|
Title: Windows Live Academic Publisher:
Microsoft Tested:
April 14-18, 2006 Cost: Free |
|
This
beta version of a free indexing/abstracting service to purportedly 6
million (but in reality only 4 million) records about the journal articles
and conference papers in the subscription-based digital archives
of some academic publishers is an effort which is
too little, too late from an industry leader. While Windows Live
Academic makes it easy to find the bibliographic records for some
scholarly papers on a topic in computer science, electric engineering and
physics, it is nothing new, not evolutionary, let revolutionary. Its
software fails to provide appropriate options for even the most elementary
search functions, such as searching by journal names and publication year,
and can't even do well many operations that it promises to perform.
. THE
CONTEXT Indexing/abstracting
(I/A) print publications and databases have been the staple of every
libraries to provide information about the literature. Their size range
from 15,000 to 17,000,000 records with prices
from $500 to $5,000 per year. Seemingly, it is good news that there
is now a new I/A database, Windows Live Academic (WLA) with purportedly 6
million records about journal articles and conference papers primarily in
physics, electrical engineering
and computer science (and related fields, such as information science) for
free, often with links to the full text of articles and conference papers
(mostly accessible to members of subscribing libraries). In reality, this
is not a big deal in 2006,
especially from Microsoft, for several reasons. There
are many large, open access I/A databases by the government in several
disciplines (medicine, agriculture, education, criminal justice,
transportation ). Some of these have better software and many have better
content, such as large integrated or linked open access full-text
collections than their
subscription-based counterparts). More
importantly from the perspective of WLA, there are huge
open access databases in physics, computer science, economics,
library and information science, and –to a lesser extent- in engineering
- often with substantial open access full text collections. In addition,
the free Scirus database of Elsevier, has been offering for years a
multidisciplinary I/A service for journal archives, repositories, and
(less successfully, for purportedly scientific information of
individuals' websites) , which is far larger and far better in finding
open access bibliographic records (with a higher ratio of open access
abstracts) on every subject than WLA. In Scirus, there are more records in
the ScienceDirect subset alone than in WLA, and the total number of
records for journal articles alone is 25 million. THE
CONTENT As
for the content of WLA, I looked at the subject scope, size of the
database, the record content provided, the publishers which offered access
to their archives, as well as the number and type of journals and
conference proceedings covered. Subject
scope Microsoft
deserves credit for admitting that in the initial beta version of WLA the
fields of physics, electric engineering and computer science are covered.

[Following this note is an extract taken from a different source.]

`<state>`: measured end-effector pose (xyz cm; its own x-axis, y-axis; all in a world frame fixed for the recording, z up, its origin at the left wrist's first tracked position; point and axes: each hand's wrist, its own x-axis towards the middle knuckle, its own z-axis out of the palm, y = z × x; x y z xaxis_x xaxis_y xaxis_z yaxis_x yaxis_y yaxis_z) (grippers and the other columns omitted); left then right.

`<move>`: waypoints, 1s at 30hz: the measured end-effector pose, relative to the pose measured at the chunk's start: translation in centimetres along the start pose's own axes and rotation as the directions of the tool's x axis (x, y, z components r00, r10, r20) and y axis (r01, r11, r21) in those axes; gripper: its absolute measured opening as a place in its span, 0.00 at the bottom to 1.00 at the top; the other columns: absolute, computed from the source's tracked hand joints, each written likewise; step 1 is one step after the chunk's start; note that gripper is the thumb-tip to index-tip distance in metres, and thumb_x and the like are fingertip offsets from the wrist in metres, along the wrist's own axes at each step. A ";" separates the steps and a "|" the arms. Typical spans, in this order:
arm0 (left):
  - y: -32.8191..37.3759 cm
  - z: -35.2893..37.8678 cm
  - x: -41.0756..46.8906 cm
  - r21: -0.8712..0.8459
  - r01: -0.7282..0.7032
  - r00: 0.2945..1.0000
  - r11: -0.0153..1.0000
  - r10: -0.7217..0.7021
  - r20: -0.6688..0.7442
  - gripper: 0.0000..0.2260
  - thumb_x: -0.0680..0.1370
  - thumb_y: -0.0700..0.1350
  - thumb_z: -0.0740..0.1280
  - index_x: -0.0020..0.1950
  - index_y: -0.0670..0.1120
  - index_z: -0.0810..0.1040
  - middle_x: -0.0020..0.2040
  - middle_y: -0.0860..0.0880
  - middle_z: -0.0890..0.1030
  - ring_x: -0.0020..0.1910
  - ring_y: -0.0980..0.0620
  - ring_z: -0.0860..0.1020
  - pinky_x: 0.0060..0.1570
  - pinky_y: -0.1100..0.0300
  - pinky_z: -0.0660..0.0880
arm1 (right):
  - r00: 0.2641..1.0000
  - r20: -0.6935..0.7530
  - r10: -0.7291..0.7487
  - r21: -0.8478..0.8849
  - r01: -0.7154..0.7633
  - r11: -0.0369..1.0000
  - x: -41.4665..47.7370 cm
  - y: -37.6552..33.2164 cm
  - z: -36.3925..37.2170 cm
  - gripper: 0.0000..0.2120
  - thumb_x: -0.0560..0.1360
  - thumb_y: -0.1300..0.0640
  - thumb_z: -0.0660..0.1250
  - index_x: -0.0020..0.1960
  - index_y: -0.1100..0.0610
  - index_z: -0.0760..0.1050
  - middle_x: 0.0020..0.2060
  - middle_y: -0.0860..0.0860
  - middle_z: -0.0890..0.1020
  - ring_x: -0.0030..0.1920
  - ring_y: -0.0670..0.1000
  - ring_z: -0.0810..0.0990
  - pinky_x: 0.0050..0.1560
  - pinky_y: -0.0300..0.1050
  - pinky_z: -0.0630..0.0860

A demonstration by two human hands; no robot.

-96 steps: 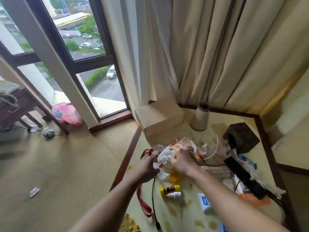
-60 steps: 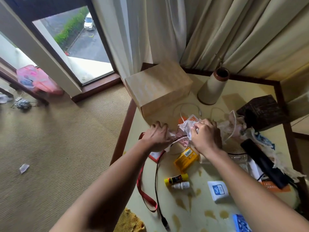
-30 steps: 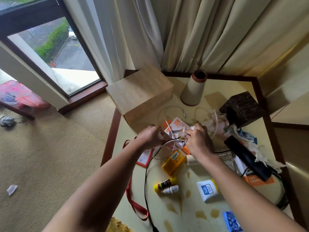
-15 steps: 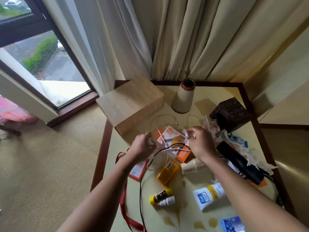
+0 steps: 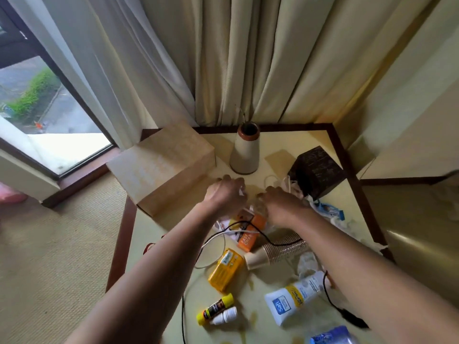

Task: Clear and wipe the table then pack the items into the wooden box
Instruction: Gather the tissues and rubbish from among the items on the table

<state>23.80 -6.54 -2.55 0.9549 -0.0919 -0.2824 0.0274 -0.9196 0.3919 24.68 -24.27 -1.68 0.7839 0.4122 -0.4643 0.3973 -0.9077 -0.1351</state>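
My left hand (image 5: 224, 194) reaches over the cream table (image 5: 293, 140), its fingers curled and pinching a small white paper scrap (image 5: 240, 192). My right hand (image 5: 283, 204) is beside it, its fingers curled down on a crumpled clear wrapper (image 5: 258, 208). Just left of my hands sits the closed light wooden box (image 5: 161, 167). Under my wrists lie an orange packet (image 5: 247, 238), a black cable (image 5: 278, 243) and a stack of paper cups (image 5: 275, 252). Nearer me are a yellow packet (image 5: 226, 269), a glue stick (image 5: 214, 309), a small white bottle (image 5: 224, 319) and a white tube (image 5: 295, 296).
A cone-shaped vase (image 5: 244, 150) stands at the back of the table, a dark carved box (image 5: 318, 170) to its right. Tissue scraps and a blue wrapper (image 5: 330, 211) lie along the right edge. Brown spill stains (image 5: 250, 316) mark the near surface. Curtains hang behind.
Both hands have moved further back, toward the vase and wooden box, past the orange packet. The camera has tilted and closed in on the table.
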 end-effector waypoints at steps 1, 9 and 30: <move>0.0 0.6 0.8 0.096 0.015 0.998 0.995 -0.021 0.055 0.16 0.77 0.57 0.66 0.63 0.55 0.77 0.59 0.46 0.76 0.55 0.44 0.76 0.51 0.49 0.78 | 1.000 -0.006 -0.025 0.008 0.025 1.000 0.2 0.3 0.5 0.18 0.78 0.54 0.65 0.68 0.50 0.73 0.61 0.56 0.75 0.63 0.59 0.76 0.53 0.50 0.74; 1.1 2.4 4.4 0.341 0.097 0.961 0.935 -0.176 0.211 0.17 0.74 0.54 0.66 0.61 0.50 0.80 0.58 0.43 0.79 0.60 0.39 0.76 0.61 0.42 0.73 | 0.992 -0.123 -0.030 0.061 0.038 0.997 1.9 1.9 2.8 0.09 0.79 0.55 0.64 0.58 0.55 0.78 0.56 0.57 0.77 0.57 0.60 0.79 0.47 0.48 0.74; 4.2 -5.0 -3.3 -0.482 -0.131 0.896 0.867 -0.104 -0.432 0.04 0.84 0.40 0.62 0.57 0.47 0.74 0.52 0.47 0.82 0.45 0.50 0.79 0.44 0.51 0.78 | 0.761 -0.423 0.492 0.893 0.256 0.371 -6.7 1.2 -2.2 0.08 0.71 0.64 0.76 0.49 0.56 0.86 0.38 0.47 0.86 0.38 0.44 0.85 0.36 0.41 0.80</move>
<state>22.27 -8.22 4.38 0.9804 0.1785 0.0840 0.0409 -0.6009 0.7983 20.96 -27.94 3.24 0.9937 -0.1001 -0.0496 -0.0777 -0.3011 -0.9504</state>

Actually, the scope of coverage is broader. You will find records for
publications in the field of medicine, nursing, life sciences, psychology,
sociology, economy, women studies, and
in a variety of fields within arts and humanities. This is obvious
even if you only look up the list of journals covered, whether you glance at
the beginning, the middle or
the end of the journal list. Sample
searches confirm the multidisciplinary coverage. You will find more than
500 records for articles and conference papers about toxoplasmosis, more
than 7,000 about multiple sclerosis,
nearly 40,000 for the word psychology, 300,000 for the word
education, and more than 10,000 for the word honesty. Some of these may be
in the context of physics, engineering and education, but the vast
majority are not from those fields. Database
size WLA
claims to have about 6 million records. There is no fool-proof way in WLA
to determine the exact number of records (as is possible in most of the
professional databases), but it seems that Microsoft increased the size of
WLA by 50% - in its announcement. My
tests searches using the most
common words in the full text
of the WLA records clearly indicate that the actual number of records is
more likely to be below 4 million. If I extrapolate the number of
duplicate records I found in my first tests, the total number of unique
records is even less. There
are many duplicates (as there
are also in Scirus and Google Scholar). They are not easy to spot because
they are scattered in the result list (which is strange for allegedly
relevance-ranked records). They
may not seem obviously duplicates because of incomplete data and wrong
data in the record-pair, such as the omission of one author in the second
record, and the wrong publication
year in the first record in
this pair which are shown juxtaposed by only because I did an exact
known item search. Looking
at the source information of these two records,
one can’t help to get concerned, how could the software extract
the wrong year of the first
record, ignore the second author in the other record and extract only his
surname alone. These represent a
problem in Scirus and Google Scholar, but not in the CiteSeer database
whose crawlers do
the best job in every regard. Record
Content The
records include the usual bibliographic information,
chronological-numerical designations of the source documents, and very
laudably the Digital Object Identifier of the articles and conference
papers (when available). It
is deeply disappointing that the indexing software apparently can’t
reliably determine the availability of abstracts. Seeing very often the
false claim that the "abstract is not available", is alarming,
knowing, for example, that the majority of articles in the Journal of
the American Society for Information Science & Technology do have
abstracts, and they are clearly labeled as such in the source.
Once again, as you could see in a previous screenshot of the
CiteSeer database, it correctly recognizes, collects and identifies
the abstracts. Source
coverage Microsoft
claims to have collected in the fields of computer science, electrical
engineering, and physics the "more than 6 million records from
approximately 4300 journals and 2000 conferences". Microsoft
does not specifically mention the number of publishers whose archives it
crawled for collecting data, but the page about publishers, journals and
conferences at http://academic.live.com/journals
has about 120 entries in the publisher section. However, these include a
lot of weird combinations of publisher names. True, there are publications
which are jointly published by two or more publishers, such as the volumes
of the Joint Conference on Digital Libraries, a cooperation between ACM
and IEEE, or by a commercial publisher on behalf of a scholarly society,
such as the Journal of Digital Information, which originated from
the British Computer Society and Oxford University Press. True,
there are journals which were published first, say, by Elsevier, then sold
to Kluwer, such as Scientometrics.
For articles in such journals and conference proceedings the joint
listing would be understandable, but none of the above mentioned sources
are covered by WLA. What
I am referring to is the non-sense pairing of publishers, such as the one
for Science magazine. In more than 10,225 records the publisher
field includes the Nature Publishing Group (NPG)
and the American Association for the Advancement of Science (AAAS)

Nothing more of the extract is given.